Task goal |
Which of the lines in the listing that follows hold "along"? Pull each one out.

Records shown |
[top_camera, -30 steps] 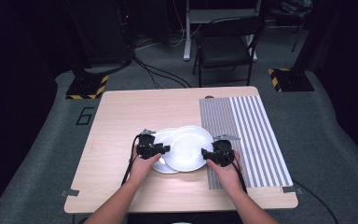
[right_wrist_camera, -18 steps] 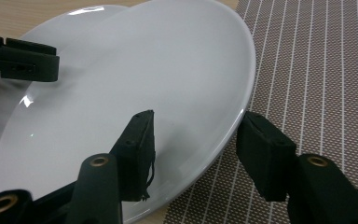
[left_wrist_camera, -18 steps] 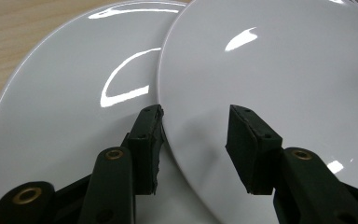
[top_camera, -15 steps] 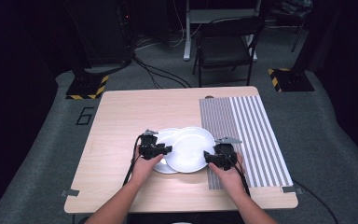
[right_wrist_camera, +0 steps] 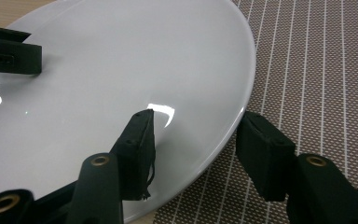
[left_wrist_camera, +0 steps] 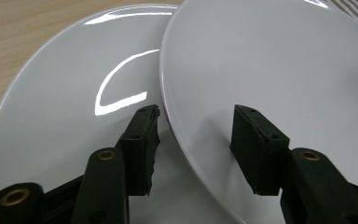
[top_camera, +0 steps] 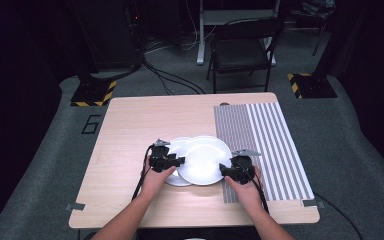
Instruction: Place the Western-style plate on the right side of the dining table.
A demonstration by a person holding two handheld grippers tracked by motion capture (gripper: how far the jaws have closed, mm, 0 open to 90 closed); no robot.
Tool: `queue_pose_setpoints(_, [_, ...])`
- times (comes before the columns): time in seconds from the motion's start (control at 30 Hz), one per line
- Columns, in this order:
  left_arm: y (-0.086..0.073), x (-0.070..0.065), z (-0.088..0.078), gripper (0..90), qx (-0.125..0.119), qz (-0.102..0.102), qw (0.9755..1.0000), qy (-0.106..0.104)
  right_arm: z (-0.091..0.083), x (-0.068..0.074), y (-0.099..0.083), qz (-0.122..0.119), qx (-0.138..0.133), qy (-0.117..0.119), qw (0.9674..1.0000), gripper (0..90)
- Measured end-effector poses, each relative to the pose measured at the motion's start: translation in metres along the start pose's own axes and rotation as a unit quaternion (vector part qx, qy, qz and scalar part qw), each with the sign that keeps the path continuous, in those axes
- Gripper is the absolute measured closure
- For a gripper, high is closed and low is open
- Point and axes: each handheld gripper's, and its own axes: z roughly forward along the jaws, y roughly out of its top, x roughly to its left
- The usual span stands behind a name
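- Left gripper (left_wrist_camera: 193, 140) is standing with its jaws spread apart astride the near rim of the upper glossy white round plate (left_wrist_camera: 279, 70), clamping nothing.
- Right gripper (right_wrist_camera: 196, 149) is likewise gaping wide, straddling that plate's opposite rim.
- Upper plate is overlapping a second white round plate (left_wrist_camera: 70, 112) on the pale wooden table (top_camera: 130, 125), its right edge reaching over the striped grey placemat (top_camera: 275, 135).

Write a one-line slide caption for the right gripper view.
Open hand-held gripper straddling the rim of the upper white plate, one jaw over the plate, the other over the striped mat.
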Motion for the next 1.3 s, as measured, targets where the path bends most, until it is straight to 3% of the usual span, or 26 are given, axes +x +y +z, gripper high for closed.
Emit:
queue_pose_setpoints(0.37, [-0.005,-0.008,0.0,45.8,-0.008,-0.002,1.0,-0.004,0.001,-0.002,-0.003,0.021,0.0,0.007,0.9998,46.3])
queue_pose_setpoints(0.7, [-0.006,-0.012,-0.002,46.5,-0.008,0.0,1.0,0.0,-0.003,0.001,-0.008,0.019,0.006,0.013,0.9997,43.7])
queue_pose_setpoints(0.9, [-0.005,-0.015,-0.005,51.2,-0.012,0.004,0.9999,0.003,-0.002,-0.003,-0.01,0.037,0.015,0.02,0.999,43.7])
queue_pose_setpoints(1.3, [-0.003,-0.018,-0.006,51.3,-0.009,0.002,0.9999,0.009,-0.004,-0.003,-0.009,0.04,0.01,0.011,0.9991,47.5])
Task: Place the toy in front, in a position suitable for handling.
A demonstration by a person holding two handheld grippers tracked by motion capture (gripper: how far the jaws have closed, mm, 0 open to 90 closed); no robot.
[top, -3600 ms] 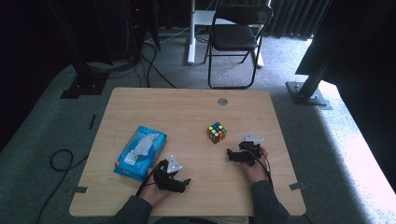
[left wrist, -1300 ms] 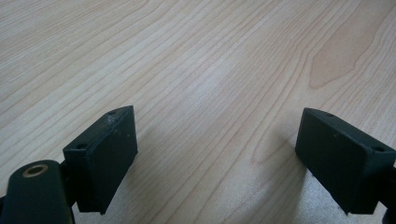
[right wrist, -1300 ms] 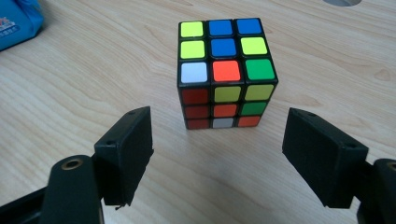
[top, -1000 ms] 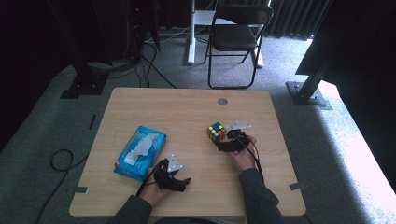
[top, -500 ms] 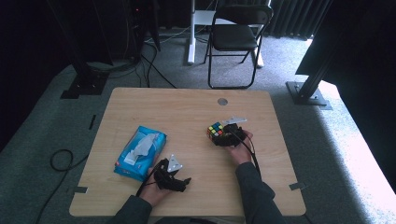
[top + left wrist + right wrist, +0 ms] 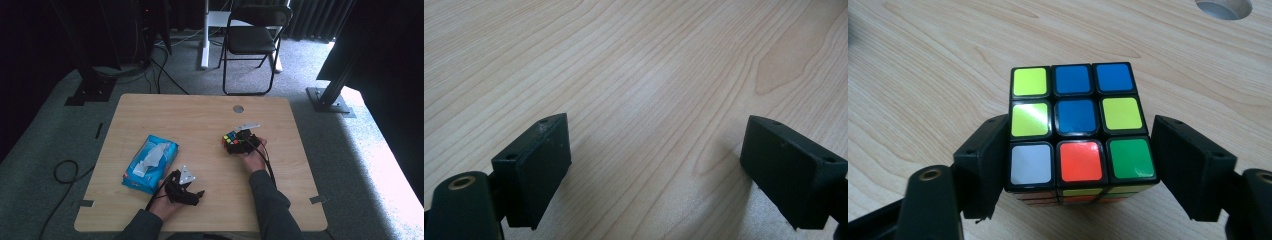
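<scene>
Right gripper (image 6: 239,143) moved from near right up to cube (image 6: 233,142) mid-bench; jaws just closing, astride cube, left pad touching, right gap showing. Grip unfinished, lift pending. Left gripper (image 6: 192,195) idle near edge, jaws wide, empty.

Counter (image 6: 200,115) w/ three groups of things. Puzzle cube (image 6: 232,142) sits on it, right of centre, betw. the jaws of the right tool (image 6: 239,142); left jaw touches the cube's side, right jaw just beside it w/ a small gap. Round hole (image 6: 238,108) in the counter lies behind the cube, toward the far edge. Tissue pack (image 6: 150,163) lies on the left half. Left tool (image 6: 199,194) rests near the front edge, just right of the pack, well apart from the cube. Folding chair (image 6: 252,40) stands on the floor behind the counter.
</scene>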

Answer below |
- Measured end-effector poses, each relative to the pose measured at the motion's start: translation in metres along the start pose's own axes and rotation as a unit quaternion (vector part qx, qy, qz and scalar part qw), each with the sign that keeps the path continuous, in those axes
- Point and axes: each handheld gripper's, and its own axes: z roughly forward along the jaws, y roughly out of its top, x roughly to its left

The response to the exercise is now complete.